Tuition perk: No need for taxpayers to cover classes for firefighters


Companies have had to cut back to survive the Great Recession, and one of the casualties has been tuition reimbursement for employees. A 2011 survey by the Society for Human Resource Management showed a gradual, five-year decline in the number of companies that pay for workers' graduate and undergraduate course work.

A lot of public employees, however, have such perks written into their union contracts, making them difficult to pare back. Clark County's firefighters, who collect an average of $130,000 per year in salary, enjoy a generous tuition reimbursement perk that requires taxpayers to cover all class costs for bachelor's or master's degrees in fire science, criminal justice, public administration and fire administration.

The Review-Journal's Kristi Jourdan reported Monday that taxpayers have since 2008 covered more than $100,000 per year in tuition reimbursements for out-of-state, online classes because Nevada institutions haven't offered course schedules that fit with local firefighters' 24-hour shifts. Elected officials expressed concern that those tax dollars were leaving Nevada, so local higher education leaders are taking steps to make more classes available online and better promote their programs to firefighters.

A better response would have been to question why taxpayers need to keep paying for such classes at all.

Firefighters get the training they need through the department and its academy, at public expense.
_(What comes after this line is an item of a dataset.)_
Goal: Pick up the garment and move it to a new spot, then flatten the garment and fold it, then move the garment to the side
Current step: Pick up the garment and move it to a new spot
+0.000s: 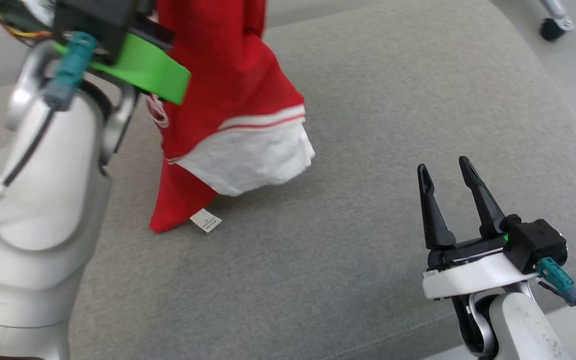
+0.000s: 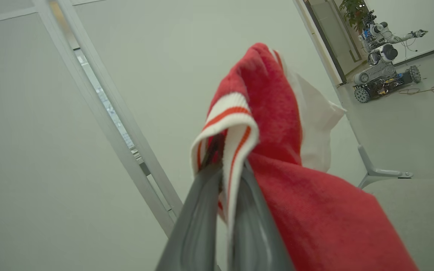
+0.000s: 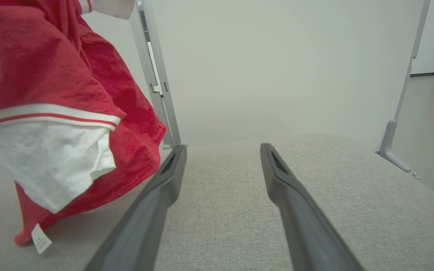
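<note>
At the left, the first step is judged to be in hand: the garment (image 1: 228, 90) is gripped by its striped ribbed edge between the clenched fingers of the left gripper (image 2: 222, 165) and hangs with its lowest red corner and white label (image 1: 206, 220) apparently touching the grey padded surface (image 1: 393, 110). A carry to a fresh spot, then a lowering that spreads the cloth, is called for next. At the right, well apart from the garment, the right gripper (image 1: 443, 167) is seen spread wide and empty.

Left pincer (image 2: 222, 165) clamped on red garment (image 2: 273, 124), striped cuff between fingers (image 2: 198, 226); wheeled robot (image 2: 382, 71) far behind.
</note>
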Motion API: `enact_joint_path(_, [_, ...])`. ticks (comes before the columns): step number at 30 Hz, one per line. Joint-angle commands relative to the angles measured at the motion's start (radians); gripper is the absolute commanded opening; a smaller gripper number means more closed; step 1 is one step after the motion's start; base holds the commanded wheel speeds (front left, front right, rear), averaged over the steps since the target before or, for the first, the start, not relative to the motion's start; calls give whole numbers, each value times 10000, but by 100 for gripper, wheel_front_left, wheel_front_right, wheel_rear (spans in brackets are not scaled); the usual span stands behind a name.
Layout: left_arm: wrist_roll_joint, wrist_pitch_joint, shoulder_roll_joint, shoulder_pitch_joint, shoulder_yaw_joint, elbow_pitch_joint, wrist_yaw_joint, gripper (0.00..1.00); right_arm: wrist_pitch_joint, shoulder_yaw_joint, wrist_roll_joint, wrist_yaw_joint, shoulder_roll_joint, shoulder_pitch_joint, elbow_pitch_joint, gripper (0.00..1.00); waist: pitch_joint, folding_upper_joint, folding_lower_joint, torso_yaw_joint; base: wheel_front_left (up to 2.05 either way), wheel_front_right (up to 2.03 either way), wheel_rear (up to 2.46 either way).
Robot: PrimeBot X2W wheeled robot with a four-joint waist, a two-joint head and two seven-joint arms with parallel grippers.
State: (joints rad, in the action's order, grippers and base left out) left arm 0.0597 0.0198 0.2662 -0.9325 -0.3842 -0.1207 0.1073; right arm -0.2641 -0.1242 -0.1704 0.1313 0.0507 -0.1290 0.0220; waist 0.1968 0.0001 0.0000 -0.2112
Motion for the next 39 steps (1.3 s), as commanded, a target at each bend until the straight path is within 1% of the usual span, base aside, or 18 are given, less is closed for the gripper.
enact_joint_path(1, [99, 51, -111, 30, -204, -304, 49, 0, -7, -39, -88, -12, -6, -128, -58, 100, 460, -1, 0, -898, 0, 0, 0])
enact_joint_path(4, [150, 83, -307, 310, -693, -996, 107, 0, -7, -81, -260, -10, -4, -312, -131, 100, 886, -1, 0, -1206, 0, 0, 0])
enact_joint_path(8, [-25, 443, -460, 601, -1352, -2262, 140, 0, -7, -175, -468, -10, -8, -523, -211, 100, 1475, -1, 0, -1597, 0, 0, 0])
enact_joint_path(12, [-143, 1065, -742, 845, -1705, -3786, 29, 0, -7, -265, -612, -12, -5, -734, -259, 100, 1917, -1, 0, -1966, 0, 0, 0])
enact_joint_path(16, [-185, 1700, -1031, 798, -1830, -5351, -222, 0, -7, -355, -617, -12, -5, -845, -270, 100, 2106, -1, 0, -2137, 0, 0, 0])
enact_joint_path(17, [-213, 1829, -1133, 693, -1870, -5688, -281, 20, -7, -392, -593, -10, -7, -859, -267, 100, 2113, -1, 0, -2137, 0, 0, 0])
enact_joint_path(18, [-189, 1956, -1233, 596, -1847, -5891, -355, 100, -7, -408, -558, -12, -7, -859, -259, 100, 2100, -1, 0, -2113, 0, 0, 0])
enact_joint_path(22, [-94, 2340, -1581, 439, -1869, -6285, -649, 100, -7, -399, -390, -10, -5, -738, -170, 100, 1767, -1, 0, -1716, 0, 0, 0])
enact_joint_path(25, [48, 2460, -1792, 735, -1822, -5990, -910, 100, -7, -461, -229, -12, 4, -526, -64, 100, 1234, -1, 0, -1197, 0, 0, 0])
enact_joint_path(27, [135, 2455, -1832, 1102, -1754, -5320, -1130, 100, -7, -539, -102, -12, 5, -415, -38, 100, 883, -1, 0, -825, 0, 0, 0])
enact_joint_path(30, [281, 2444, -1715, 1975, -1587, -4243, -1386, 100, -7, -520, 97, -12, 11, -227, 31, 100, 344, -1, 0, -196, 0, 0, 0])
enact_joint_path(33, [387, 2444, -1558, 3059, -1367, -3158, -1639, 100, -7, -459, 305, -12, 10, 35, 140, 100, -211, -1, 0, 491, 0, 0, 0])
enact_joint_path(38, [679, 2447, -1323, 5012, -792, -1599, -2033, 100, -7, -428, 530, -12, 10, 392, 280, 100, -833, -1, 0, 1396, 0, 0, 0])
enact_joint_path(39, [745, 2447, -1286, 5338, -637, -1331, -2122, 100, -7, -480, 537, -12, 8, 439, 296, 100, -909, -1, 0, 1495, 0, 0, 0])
College courses aren't required for prospective firefighters, either - and there is no shortage of applicants when firefighting positions open up. The promise of a generous pension ensures that firefighters stay in their jobs until they retire at a relatively young age, so tuition reimbursement isn't necessary to prevent them from leaving for jobs in other jurisdictions.

The suggestion that having firefighters take in-state classes will save taxpayers money ignores the fact that Nevadans heavily subsidize such courses to begin with. In fact, the development of so many fire science and fire administration courses has been one long exercise in featherbedding, creating more paychecks for current and retired firefighters at tremendous expense to the public. The program director for the College of Southern Nevada's fire science courses is former Las Vegas Fire Chief Greg Gammon.
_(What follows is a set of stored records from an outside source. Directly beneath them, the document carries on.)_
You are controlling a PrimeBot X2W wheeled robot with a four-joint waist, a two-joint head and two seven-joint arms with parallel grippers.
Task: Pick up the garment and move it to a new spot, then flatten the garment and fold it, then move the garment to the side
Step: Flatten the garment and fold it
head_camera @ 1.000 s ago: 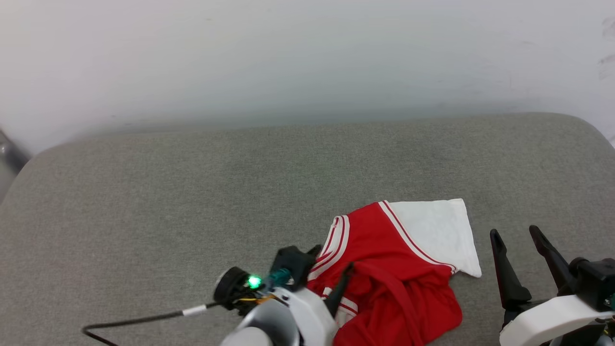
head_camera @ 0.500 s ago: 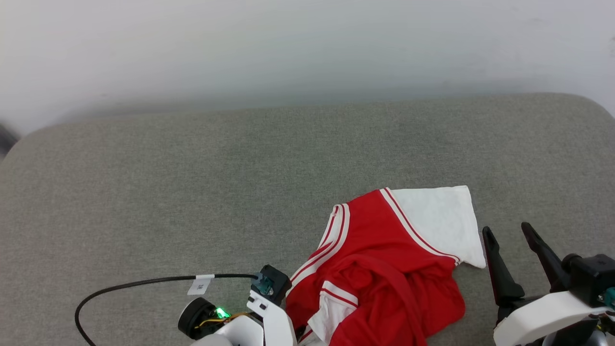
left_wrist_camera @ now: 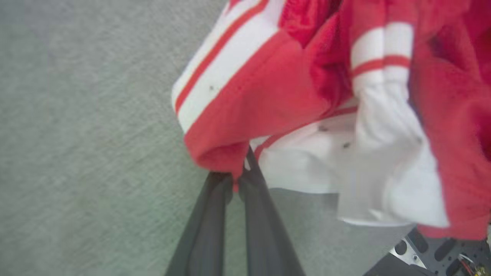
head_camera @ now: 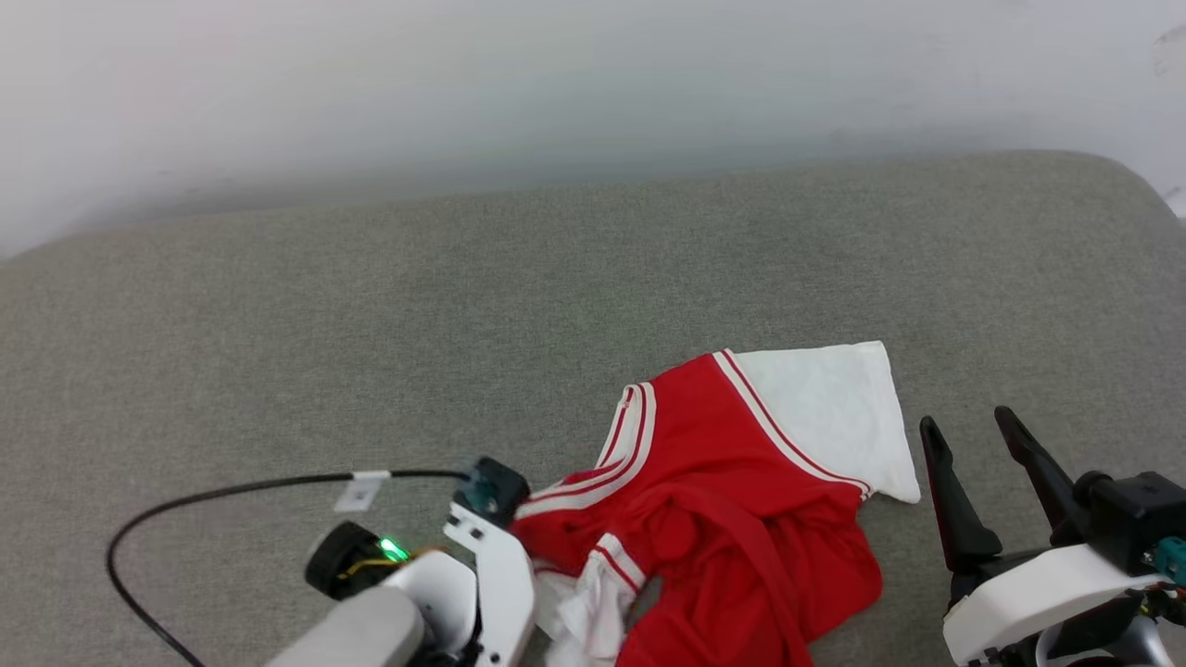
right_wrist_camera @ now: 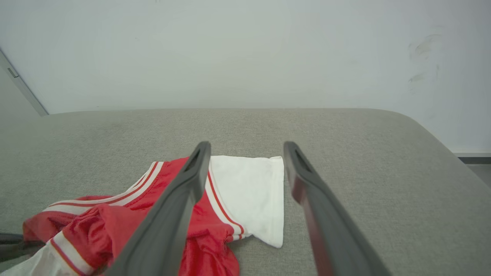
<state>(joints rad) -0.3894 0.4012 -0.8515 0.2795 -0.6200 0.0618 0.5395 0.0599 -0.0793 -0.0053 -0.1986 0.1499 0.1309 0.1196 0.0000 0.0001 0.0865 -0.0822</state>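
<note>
— Garment [head_camera: 732,482] position first: where does it lie from us?
— Crumpled on the cushion [head_camera: 371,306], near our edge, between our arms. Our left gripper [left_wrist_camera: 236,178] has its fingers [left_wrist_camera: 207,218] pinching a red fold at its left end.
— And our right gripper [head_camera: 965,419]?
— Spread and empty, just beside the white sleeve [head_camera: 825,408]. The garment runs left to right, so we judge the left arm lifts.

A grey, fabric-covered counter [head_camera: 371,306] with rounded corners is seen; a crumpled red-and-white garment [head_camera: 741,482] is laid near its front.
</note>
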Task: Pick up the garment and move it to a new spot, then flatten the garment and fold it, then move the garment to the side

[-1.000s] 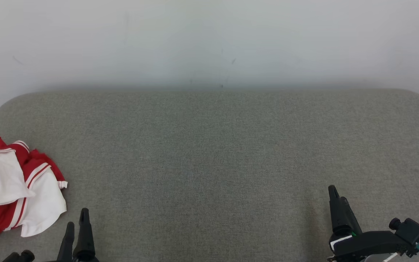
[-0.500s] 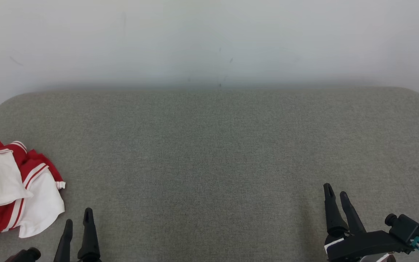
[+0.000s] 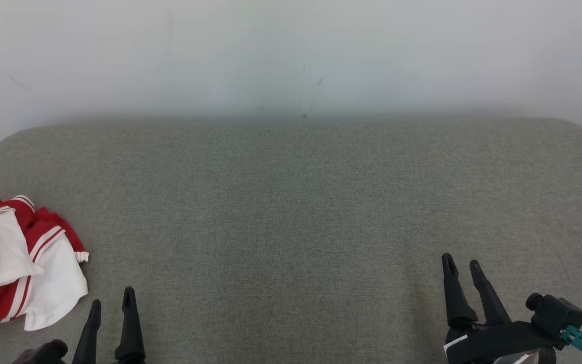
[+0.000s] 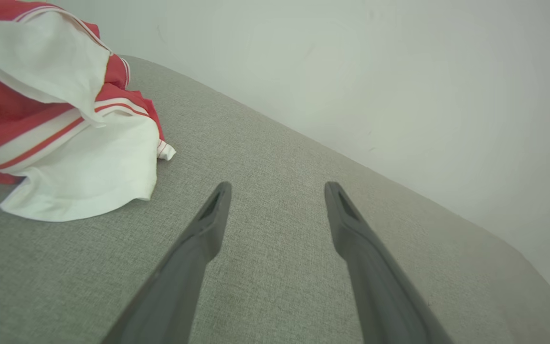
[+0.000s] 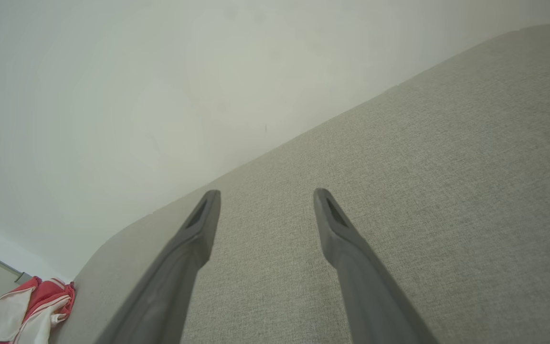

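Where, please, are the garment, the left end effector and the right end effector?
garment (image 3: 18, 263): head view, on its white panel.
left end effector (image 3: 112, 298): head view, midway between its open fingertips.
right end effector (image 3: 460, 260): head view, midway between its open fingertips.

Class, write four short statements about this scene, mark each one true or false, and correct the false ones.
1. The garment lies crumpled near the left edge of the grey surface. True.
2. The left gripper is holding the garment. False: it is open and empty, with bare surface between it and the garment.
3. The right gripper is open with nothing between its fingers. True.
4. The garment is blue and white. False: it is red and white.
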Motion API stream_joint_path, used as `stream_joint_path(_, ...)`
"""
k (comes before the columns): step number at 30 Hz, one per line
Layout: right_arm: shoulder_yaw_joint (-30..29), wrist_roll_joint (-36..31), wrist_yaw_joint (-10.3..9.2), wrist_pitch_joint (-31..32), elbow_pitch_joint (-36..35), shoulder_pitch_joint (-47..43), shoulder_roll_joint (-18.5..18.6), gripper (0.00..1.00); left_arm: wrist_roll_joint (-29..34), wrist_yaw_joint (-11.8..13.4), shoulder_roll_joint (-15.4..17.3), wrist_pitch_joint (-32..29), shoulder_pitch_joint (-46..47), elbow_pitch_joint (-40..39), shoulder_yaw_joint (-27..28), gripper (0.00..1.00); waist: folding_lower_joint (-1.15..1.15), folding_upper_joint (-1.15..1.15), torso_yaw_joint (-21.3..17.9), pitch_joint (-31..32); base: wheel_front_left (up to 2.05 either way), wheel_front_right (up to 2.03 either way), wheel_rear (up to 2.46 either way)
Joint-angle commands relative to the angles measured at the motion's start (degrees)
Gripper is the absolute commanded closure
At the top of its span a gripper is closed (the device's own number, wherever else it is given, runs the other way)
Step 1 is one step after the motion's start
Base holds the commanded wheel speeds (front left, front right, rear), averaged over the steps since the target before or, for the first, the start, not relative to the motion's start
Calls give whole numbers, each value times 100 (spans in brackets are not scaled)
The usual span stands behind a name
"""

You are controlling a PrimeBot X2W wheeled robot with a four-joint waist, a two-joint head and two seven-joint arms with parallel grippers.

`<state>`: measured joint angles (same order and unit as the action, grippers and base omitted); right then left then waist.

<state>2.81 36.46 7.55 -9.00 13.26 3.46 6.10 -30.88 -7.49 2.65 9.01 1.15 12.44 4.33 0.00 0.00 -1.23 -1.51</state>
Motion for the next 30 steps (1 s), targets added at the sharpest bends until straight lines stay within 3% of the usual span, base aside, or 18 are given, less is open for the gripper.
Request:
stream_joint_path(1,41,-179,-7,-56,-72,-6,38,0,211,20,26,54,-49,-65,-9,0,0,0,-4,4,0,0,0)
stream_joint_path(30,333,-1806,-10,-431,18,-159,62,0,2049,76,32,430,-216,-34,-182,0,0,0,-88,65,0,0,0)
Perhaps the greatest boondoggle in the history of the Nevada System of Higher Education was its failed Fire Science Academy in rural Carlin. The $27 million campus opened in 1999 with the promise of drawing thousands of firefighters from around the country every year for training opportunities and creating a $150 million economic impact in northeast Nevada. Enrollment projections never materialized, the facility created groundwater contamination, and the result was millions of dollars in operational losses every year and tens of millions of dollars in capital debt. UNR students pay an immensely unpopular $6.50-per-credit fee to cover that debt. Mercifully, the academy finally was closed five months ago.

But the Clark County Fire Department's tuition reimbursement benefit lives on. When the next contract expires in 2015, management should extinguish the tuition reimbursement benefit. It has burned the public long enough.